Лес на закланье отрывок

Финн Заливов
В молодости мы глупы и редко кто может сопротивляться тому воспитанию, которое вбивает в тебя твое время и тот социум, в который ты попал, в общем-то, случайно. И творим мы то, что требует от нас это время и этот человеческий муравейник, давно сошедший с ума, безобразничающий на Земле хуже всяких обезьян, и живешь ты, в театре абсурда, очень редко подвергая сомнению свое стадное начало. Или просто несешься вместе с этим человеческим потоком неизвестно куда, чтобы выжить и быть не хуже других таких же обезьян, при этом в тебе кипит божественный эликсир молодой жизни, и совершаешь ты, как тебе кажется, что-то важное и необходимое этому слабо упорядоченному движению и себе самому. Да еще мозг твой воспринявший мораль и нравственность твоих современников ставит перед тобой героические цели, ну например, с такой сумасшедшей иррациональной мотивацией – «Чтобы не было мучительно больно за бесцельно прожитые годы», но чаще или почти всегда, все-таки, цели рациональны – «заработать на лучшую жизнь для себя и своих близких».   

В этом отношении студенческие отряды (элитные, существовали и такие) в Советском Союзе были той формой жизни и воспитания молодежи, которая, где-то,  «Закаляла,  как сталь», и давала возможность заработать приличные бабки за короткое время. А потом потратить их с умом или прогулять за еще более короткое время, что «само по себе и не ново»,  и не так уж плохо, на самом деле. Во всяком случае, парни, отлынивающие в Вузах от службы в советской армии и военно-морском флоте, могли научиться в этих формированиях, правильно накручивать портянки и еще очень многим полезным навыкам, совсем ненужным в последующей жизни, но значительно расширяющим жизненный кругозор молодого и сильного организма. Но главное они могли приобрести умение  трудиться, как муравьи или пчелки вместе со своими однокашниками. Кроме того, там можно было похудеть, если в этом была необходимость, и увидеть воочию правду жизни других регионов страны и его народонаселения, и сделать соответствующие выводы, если мировоззрение твое еще не совсем закостенело от ложных канонов и предрассудков, в которых тебя варили в школе и Вузе.

В то лето мне посчастливилось, (я не боюсь этого теплого человеческого слова) попасть в элитный ломовой отряд, отбывающий за длинным рублем в леса Карелии, чтобы самим прокладывать, как Павка Корчагин, в нетронутой тайге, узкоколейную железную дорогу, очень необходимую в то пронзительное время стране и миру.
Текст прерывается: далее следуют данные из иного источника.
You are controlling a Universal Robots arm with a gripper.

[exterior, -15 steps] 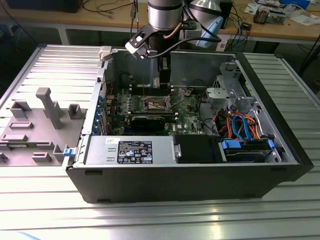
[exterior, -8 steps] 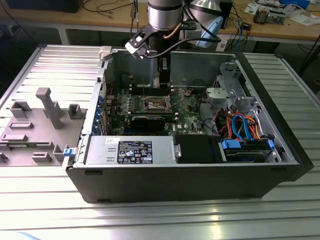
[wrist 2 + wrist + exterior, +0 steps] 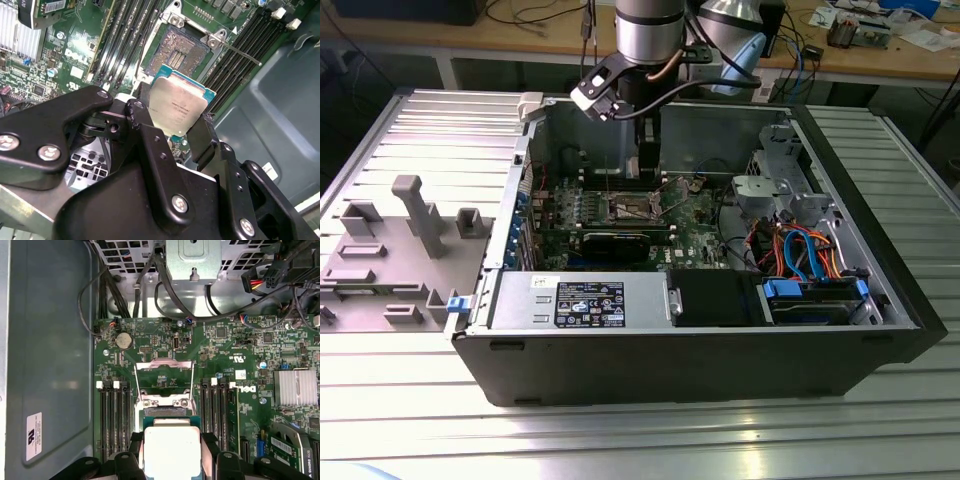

Дорога была нужна стране для вывоза первосортного строевого леса из дебрей Карелии и последующего производства из него деревянной тары, опилок для ДСП и гидролизного спирта в больших объемах. Сознавая всю важность поставленной задачи, мы все рвались в бой, как застоявшиеся кони, тем более, что отряд был проинформирован командным составом, на общем собрании, о тарифах, о которых им удалось договориться с руководством леспромхоза, осваивающего эти природные богатства. Тариф был фантастически щедрым, и выражался в короткой, но емкой формуле – «Рубль – метр!». Это означало, что нам будут платить по рублю за каждый метр железного пути, проложенного нами через не проходимую тайгу, где не ступала нога человека, и по которому мотовозами, тянущими сцепы, груженные убитыми деревьями, будут вывозить лес для последующей утилизации.

Дорога до пункта назначения заняла у нас почти сутки, и это неудивительно, т.к. в таежный поселок «Рижное» можно было добраться только на мотовозе с прицепленным пассажирским вагоном или вертолетом, на что администрация леспромхоза не пошла.  Мы ехали в маленьком пассажирском вагончике, загруженном еще ящиками, коробками и бочками с провиантом для поселка и для нас, а за окнами медленно проплывала тайга. Мы погружались в неизвестность со скоростью пятнадцать – двадцать км., чтобы не перевернуться, и видели уже брошенные лесные поселки лесорубов, делянки вырубок с уже посаженным и подросшим молодым лесом, диких птиц и дикие цветы, и сам лес еще не очень сильно обиженный на людей.

«Рижное» был таким же временным пристанищем лесорубов, которые мы проезжали, и до него было больше пятидесяти верст от ближайшего населенного пункта с советской властью. В поселке жили и работали бывшие зэки, отправленные на поселение в тайгу или лишенные права селиться в городах и больших населенных пунктах после отбытия сроков. Это они построили весь этот путь к «Рижному». Это они, годами углубляясь все дальше и дальше в тайгу, поставляли в мир свободных людей первоклассную древесину и сохраняли лес для будущих поколений, очищая и засаживая вырубки.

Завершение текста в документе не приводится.